Tuesday, August 25, 2009

Heroin for Heroin Addiction


Getting your fix at the doctor’s office.

A group of Canadian researchers has demonstrated the truth of a practice commonly used in European countries like The Netherlands and Switzerland: Heroin can be an effective treatment for chronic, relapsing heroin addicts. Published in the New England Journal of Medicine, the study is “the first rigorous test of the approach performed in North America,” according to a New York Times article by Benedict Carey.

In the study, 226 patients were randomly assigned to oral methadone therapy or injectable diacetylmorphine, the primary active ingredient in heroin, over a 12-month period. The “rate of retention in addiction treatment” was 88 percent for the diacetylmorphine group, compared to 54 percent for the methadone group. The “reduction in rates of illicit-drug use” was 67 percent for the heroin group and 48 percent for the methadone group.

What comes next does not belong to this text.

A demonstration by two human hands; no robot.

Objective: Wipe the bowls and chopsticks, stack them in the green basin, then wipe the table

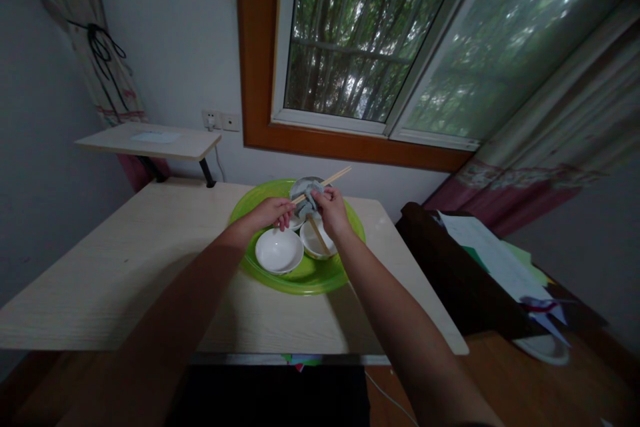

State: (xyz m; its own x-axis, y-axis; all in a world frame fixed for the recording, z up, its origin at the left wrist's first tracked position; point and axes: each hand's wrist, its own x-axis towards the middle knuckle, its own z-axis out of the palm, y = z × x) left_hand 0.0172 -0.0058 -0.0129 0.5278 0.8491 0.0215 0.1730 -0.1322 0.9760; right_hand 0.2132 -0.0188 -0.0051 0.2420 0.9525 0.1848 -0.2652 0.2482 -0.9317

Using doctor-prescribed heroin has two advantages, some researchers believe. It gets around the problem of addicts who don’t like the effect of methadone and therefore don’t take it as prescribed. Moreover, as European countries have demonstrated, it brings treatment-resistant opiate addicts into regular contact with physicians and medical treatment professionals, thereby keeping them away from drug dealers and out of jail.

The downside is equally obvious. It keeps addicts hooked on heroin, and may even exacerbate their addiction by providing a higher quality drug. Furthermore, it runs against the prevailing North American notion that heroin should be illegal, period. Certainly, doctors have no business prescribing it to active addicts, critics argue. Furthermore, the risk of overdose or seizure is always present.

According to senior author Martin Schechter of the University of British Columbia’s School of Population and Public Health, as quoted in the New York Times: “The main finding is that for this group that is generally written off, both methadone and prescription heroin can provide real benefits.”

In an editorial accompanying the journal article, Virginia Berridge of the London School of Hygiene and Tropical Medicine cautioned that “the rise and fall of methods of treatment in this controversial area owe their rationale to evidence, but they also often owe more to the politics of the situation.”

At the end of the 19th Century in America, opium was widely prescribed as a cure for alcoholism. For opium addiction, the treatment was often alcohol.

Photo Credit: www.steps2rehab.com

4 comments:

Anonymous said...

I believe there was similar research carried out in Britain during the 60's outcomes of which were lower crime rates and more heroin users living healthier lifestyles. In turn this was reflected in savings to the N.H.S. with less illegal heroin related health problems.

Dirk Hanson said...

Yes, the British were on this early, and were pushing hard for this. I don't know exactly what British heroin policy is like these days.

Anonymous said...

This is obviously the answer. I'm not sure what the point of more "studies' is at this point. Isn't there enough positive data already from the Swiss HAT experiments?

rob said...

British doctors were barred from prescribing Heroin to addicts at the end of the '60s. The number of addicts ballooned after this, for a number of reasons. There are localised treatment programmes where addicts are prescribed heroin (there was one in the early '90s where addicts were given crack cocaine, believe it or not), but as a whole, Methadone or, more recently, Buprenorphine.